The State Department insisted that the agency’s consultation process is not starting over. The process is ongoing, and the department and relevant agencies are actively continuing their work in assessing the Permit application.

The department stated that the permit process will conclude “once factors that have a significant impact on determining the national interest of the proposed project have been evaluated and appropriately reflected in the decision documents.” The department said it will give the agencies sufficient time to submit their views.

TransCanada Corp. president and CEO Russ Girling said he was “extremely disappointed and frustrated” by the delay. In an April 21 statement, he said, “Another delay is inexplicable.”

The first leg of the Keystone pipeline began shipping oil to refineries outside of St. Louis in 2010, Girling noted. That section of the pipeline system is about the same length of pipe as Keystone XL, carries the same type of oil and also crosses the U.S.-Canada border, yet that project just 21 months to study and approve.

“After more than 2,000 days, five exhaustive environmental reviews and over 17,000 pages of scientific data Keystone XL continues to languish,” he said about the long delayed project. “Our Keystone pipeline has safely delivered more than 600 million barrels of crude oil to U.S. refineries, replacing foreign off-shore oil.”

Girling insisted that the Nebraska routing litigation was being handled appropriately and should not affect National Interest Determination process that is currently under way.

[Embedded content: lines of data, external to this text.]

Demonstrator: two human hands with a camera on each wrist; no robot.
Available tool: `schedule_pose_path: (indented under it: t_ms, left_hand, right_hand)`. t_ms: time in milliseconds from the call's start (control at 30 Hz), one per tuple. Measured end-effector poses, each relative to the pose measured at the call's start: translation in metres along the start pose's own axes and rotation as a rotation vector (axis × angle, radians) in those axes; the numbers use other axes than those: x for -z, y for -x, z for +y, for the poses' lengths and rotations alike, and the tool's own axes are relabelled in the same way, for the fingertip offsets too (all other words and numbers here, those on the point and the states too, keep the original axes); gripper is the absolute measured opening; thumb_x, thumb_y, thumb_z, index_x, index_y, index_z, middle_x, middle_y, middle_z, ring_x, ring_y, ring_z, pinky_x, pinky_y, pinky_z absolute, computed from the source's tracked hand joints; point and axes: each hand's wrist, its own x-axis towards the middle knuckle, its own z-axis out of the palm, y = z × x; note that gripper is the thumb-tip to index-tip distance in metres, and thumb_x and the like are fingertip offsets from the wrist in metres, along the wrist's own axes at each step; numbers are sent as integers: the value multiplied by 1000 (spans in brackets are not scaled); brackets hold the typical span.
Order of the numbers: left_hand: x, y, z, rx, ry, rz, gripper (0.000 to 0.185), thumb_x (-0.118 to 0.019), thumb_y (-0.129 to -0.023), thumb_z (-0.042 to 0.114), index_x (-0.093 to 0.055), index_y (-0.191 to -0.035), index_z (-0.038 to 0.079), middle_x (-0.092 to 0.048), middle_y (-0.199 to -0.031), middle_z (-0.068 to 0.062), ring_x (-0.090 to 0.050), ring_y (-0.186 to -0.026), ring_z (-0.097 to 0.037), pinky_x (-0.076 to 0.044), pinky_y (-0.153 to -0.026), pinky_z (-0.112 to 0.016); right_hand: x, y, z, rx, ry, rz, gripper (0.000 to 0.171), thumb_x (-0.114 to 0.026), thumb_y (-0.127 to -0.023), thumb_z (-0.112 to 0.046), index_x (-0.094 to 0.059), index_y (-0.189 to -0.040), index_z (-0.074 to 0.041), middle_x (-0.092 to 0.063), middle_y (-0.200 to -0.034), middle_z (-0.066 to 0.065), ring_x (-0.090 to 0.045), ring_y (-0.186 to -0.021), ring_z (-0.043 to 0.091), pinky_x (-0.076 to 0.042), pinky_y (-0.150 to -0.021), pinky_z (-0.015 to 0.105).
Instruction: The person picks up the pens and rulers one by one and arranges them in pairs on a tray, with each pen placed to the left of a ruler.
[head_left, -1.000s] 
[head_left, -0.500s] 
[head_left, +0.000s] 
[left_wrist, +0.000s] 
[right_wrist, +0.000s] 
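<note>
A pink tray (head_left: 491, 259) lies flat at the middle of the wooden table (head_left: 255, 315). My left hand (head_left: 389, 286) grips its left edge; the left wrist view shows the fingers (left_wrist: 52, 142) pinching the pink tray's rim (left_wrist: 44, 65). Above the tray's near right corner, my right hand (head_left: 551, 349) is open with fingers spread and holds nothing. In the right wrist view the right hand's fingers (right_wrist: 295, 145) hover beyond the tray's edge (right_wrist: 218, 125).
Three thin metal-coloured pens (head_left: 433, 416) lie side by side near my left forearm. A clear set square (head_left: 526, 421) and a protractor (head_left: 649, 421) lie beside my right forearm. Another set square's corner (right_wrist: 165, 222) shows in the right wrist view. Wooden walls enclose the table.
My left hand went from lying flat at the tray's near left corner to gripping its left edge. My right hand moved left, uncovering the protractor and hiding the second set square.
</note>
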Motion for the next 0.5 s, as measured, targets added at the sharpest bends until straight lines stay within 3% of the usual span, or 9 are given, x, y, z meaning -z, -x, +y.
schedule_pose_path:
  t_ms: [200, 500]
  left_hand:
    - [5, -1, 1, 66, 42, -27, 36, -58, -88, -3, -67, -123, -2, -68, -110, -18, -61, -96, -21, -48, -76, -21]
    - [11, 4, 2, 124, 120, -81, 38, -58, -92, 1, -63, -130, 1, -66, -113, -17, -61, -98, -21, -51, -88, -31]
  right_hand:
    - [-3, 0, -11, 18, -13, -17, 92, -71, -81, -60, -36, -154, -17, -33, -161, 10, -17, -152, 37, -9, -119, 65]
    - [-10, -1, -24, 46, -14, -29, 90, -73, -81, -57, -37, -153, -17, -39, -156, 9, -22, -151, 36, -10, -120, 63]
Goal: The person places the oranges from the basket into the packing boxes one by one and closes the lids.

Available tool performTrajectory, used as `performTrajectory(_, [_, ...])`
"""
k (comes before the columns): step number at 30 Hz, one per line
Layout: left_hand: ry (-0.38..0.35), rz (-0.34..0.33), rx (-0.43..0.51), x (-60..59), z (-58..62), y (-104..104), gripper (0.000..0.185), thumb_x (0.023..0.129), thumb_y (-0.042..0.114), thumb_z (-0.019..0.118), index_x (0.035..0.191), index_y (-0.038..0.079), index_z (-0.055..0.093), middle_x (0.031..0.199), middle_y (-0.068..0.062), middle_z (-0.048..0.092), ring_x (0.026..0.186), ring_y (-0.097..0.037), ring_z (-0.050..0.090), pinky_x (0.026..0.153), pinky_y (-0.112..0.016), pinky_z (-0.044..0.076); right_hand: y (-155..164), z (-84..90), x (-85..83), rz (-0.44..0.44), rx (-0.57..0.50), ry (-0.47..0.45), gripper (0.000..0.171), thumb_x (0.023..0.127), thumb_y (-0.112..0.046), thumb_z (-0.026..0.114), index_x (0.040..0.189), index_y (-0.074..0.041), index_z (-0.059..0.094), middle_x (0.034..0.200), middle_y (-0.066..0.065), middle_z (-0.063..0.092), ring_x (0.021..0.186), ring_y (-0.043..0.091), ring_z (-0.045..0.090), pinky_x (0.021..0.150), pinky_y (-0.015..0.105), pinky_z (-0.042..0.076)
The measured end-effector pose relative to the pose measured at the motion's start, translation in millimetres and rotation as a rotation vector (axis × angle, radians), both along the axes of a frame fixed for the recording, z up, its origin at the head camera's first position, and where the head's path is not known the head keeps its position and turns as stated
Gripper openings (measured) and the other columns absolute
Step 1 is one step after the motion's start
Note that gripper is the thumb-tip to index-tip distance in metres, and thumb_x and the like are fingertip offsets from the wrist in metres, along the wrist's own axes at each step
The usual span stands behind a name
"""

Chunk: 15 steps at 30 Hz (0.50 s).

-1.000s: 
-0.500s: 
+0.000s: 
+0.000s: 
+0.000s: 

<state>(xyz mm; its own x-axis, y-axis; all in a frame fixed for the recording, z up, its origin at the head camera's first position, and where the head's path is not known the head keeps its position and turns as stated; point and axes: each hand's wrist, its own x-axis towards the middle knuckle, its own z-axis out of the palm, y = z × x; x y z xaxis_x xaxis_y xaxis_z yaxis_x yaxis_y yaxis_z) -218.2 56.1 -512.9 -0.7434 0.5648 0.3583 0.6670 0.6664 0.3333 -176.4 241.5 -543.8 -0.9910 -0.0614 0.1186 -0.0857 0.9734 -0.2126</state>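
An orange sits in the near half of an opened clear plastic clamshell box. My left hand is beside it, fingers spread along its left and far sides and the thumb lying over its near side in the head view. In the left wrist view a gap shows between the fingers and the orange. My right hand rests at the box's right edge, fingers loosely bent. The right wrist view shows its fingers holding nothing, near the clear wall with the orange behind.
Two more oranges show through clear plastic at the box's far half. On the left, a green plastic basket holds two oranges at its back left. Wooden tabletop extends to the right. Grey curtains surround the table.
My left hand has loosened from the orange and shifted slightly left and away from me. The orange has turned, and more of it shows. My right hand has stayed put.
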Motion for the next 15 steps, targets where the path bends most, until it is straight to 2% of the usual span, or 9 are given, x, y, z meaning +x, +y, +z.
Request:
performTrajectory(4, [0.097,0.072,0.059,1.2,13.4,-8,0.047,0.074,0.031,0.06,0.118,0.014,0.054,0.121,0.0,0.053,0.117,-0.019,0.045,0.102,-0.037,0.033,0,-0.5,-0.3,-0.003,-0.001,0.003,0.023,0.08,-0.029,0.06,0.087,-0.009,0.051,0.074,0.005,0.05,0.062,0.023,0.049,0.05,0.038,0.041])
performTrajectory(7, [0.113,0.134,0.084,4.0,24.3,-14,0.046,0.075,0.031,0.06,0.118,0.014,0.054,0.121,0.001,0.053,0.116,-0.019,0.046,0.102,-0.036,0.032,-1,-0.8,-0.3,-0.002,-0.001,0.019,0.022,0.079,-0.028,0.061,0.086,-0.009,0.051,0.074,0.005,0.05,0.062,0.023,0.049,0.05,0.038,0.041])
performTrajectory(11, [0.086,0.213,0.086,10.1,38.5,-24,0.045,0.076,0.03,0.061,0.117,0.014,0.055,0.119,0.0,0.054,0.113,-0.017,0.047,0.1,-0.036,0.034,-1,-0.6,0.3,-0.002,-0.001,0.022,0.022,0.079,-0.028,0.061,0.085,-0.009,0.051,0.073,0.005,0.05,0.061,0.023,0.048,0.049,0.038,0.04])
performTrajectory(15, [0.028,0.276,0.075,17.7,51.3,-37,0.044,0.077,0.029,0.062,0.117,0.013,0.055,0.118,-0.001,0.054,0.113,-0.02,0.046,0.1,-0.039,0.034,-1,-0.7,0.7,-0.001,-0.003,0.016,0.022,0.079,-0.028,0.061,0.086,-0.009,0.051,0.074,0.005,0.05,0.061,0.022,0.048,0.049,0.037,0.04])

On Feb. 19, Nebraska’s Lancaster County District Judge Stephanie Stacy declared the 2012 law used to reroute the Keystone XL pipeline through Nebraska was unconstitutional, ruling that the law improperly gave Gov. Dave Heineman authority to approve the pipeline route, when the Nebraska Public Service Commission was supposed to have regulatory control over the project.

TransCanada has appealed the Nebraska court decision, and the Keystone XL re-route in Nebraska that was evaluated by the Nebraska Department of Environmental Quality and approved by the governor remains in effect.

“It is unfortunate that interest groups and paid activists are blocking energy security, saying no to jobs and creating a situation that actually leads to higher GHG’s and greater public risk,” he said. “Canadian oil will make its way to market with or without Keystone XL. It is in everyone’s best interests that this project move forward.”